» **Your instructions**
Everything from the top of the data below through the line with "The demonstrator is" should be duplicated exactly, and nothing past it.

» **Exercise inputs**
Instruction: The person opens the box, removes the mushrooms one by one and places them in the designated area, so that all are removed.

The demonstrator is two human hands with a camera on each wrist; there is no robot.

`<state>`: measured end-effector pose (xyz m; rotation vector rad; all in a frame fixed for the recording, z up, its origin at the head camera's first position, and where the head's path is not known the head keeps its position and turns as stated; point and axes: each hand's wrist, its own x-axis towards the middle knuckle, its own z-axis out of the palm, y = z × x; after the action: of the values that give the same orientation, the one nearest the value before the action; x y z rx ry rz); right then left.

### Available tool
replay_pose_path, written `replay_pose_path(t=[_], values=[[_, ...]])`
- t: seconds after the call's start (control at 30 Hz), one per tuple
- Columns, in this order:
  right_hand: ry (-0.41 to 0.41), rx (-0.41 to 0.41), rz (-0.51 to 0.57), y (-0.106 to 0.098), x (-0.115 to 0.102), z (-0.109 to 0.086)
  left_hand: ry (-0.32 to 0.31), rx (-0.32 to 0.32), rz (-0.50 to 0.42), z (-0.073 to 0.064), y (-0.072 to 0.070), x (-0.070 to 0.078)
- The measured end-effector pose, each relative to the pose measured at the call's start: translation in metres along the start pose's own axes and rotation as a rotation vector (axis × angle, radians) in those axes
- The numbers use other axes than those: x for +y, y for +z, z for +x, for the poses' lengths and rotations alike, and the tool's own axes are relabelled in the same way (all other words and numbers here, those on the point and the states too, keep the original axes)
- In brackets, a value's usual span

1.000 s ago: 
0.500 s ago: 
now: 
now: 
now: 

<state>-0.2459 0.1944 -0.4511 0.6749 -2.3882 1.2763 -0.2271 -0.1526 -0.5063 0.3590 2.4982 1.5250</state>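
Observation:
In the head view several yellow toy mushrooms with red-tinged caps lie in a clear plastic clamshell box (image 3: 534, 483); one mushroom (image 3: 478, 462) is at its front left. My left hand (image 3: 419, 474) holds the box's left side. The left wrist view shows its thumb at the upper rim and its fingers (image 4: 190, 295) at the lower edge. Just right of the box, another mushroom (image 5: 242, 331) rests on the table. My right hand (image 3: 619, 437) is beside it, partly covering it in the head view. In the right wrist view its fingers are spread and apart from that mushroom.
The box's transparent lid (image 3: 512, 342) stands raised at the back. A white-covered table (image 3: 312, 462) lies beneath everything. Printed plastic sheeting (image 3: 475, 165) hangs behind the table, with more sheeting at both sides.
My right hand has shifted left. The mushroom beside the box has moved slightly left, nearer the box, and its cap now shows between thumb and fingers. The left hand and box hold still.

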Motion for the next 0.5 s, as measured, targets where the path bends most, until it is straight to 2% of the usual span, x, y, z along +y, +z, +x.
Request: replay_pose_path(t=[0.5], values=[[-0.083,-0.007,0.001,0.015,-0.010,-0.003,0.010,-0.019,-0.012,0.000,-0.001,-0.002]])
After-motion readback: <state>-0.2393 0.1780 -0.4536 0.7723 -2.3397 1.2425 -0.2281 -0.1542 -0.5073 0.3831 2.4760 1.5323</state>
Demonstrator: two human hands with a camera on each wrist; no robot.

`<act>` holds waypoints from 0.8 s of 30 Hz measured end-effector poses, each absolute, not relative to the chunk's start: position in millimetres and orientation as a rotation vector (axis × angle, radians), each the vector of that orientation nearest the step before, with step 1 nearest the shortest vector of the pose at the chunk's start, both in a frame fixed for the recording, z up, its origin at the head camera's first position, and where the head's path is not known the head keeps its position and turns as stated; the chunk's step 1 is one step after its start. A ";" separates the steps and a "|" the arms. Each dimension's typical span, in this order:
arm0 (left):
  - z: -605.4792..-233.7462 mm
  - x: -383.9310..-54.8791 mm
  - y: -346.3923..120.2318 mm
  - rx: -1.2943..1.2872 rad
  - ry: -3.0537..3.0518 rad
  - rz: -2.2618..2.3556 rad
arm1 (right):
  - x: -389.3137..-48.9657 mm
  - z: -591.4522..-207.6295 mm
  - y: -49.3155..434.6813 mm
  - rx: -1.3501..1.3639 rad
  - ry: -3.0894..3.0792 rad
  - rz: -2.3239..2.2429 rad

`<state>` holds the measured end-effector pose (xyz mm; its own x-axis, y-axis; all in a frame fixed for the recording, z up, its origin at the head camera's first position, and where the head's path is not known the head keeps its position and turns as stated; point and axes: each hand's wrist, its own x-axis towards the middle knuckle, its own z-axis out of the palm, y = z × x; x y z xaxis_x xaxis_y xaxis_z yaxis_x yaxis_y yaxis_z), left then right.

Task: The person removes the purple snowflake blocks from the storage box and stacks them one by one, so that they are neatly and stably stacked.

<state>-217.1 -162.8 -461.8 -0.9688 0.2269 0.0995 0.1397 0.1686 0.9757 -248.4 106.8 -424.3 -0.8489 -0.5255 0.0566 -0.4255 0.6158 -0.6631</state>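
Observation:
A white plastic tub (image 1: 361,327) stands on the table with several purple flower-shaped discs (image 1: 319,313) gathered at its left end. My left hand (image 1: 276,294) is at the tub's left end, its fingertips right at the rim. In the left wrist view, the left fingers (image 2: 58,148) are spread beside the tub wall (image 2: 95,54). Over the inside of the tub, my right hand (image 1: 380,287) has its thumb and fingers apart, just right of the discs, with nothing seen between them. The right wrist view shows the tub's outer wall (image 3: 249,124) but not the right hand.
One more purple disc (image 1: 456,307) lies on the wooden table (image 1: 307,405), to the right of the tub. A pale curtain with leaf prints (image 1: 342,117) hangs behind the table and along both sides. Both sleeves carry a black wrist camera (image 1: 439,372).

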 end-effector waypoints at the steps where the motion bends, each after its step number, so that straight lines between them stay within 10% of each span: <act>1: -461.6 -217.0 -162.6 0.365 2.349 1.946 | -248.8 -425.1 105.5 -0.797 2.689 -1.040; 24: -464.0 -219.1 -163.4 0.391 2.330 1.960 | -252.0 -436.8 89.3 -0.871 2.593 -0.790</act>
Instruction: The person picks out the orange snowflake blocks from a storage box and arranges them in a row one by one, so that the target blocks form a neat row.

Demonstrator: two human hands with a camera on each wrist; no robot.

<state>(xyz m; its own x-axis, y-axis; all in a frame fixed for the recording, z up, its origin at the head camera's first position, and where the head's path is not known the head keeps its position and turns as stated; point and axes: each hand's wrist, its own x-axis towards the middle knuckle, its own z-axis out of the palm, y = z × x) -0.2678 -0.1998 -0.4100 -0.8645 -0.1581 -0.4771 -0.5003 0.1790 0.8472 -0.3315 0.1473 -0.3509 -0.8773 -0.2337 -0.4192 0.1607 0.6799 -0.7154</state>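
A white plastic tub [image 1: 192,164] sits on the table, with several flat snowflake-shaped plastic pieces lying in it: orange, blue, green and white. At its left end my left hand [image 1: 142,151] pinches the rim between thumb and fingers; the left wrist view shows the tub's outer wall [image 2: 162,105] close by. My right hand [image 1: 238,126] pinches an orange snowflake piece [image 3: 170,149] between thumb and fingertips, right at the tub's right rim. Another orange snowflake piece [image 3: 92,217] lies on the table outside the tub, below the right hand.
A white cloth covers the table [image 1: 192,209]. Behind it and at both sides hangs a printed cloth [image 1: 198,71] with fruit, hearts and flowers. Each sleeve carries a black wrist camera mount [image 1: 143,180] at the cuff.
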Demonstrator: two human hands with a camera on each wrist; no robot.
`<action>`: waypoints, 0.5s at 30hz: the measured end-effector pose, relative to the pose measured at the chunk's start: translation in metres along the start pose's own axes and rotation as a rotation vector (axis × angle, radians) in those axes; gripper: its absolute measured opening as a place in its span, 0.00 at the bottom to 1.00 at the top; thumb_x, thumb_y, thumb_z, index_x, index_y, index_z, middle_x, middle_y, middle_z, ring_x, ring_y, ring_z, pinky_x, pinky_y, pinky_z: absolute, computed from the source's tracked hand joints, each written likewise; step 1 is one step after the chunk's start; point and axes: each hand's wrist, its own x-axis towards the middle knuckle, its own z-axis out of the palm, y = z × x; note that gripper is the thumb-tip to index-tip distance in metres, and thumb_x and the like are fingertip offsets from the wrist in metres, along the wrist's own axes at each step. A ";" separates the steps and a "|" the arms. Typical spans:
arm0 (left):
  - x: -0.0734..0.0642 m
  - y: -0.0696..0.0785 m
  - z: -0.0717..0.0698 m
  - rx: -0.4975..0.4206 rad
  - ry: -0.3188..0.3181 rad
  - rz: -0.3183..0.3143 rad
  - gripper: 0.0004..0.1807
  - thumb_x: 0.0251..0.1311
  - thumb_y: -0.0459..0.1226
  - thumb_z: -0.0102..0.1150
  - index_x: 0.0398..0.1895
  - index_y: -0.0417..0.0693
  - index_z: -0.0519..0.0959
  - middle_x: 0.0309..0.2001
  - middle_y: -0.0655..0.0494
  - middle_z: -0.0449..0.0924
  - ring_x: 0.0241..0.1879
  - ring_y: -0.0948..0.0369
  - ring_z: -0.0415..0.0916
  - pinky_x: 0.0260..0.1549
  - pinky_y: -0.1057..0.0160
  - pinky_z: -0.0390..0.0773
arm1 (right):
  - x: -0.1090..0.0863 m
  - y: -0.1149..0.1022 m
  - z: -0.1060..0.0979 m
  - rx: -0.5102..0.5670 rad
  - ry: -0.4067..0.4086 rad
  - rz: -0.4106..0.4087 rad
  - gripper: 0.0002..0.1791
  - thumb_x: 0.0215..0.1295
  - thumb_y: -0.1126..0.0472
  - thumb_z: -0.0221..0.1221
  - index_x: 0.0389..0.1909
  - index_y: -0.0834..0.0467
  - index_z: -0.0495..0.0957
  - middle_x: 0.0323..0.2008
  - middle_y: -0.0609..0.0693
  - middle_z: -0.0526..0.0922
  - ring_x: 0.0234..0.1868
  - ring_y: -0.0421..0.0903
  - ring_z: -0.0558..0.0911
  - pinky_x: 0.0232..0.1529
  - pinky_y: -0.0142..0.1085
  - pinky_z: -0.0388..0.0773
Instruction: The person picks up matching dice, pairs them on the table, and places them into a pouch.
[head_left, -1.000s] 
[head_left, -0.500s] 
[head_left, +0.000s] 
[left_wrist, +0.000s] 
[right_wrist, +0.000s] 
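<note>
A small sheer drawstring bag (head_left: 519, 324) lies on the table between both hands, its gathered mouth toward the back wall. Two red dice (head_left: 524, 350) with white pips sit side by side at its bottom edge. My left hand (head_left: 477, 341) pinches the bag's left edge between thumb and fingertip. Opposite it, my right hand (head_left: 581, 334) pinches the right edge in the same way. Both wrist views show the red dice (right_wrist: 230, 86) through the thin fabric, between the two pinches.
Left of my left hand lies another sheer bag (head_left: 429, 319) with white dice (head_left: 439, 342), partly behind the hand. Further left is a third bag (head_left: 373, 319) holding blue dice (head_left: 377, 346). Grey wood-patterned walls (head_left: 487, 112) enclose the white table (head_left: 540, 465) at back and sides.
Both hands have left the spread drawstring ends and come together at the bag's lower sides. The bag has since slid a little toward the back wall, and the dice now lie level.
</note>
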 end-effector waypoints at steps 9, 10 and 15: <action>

» **Result**
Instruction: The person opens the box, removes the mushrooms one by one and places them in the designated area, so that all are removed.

The demonstrator is two human hands with a camera on each wrist; there is no robot.

Nothing more remains to be added to the answer.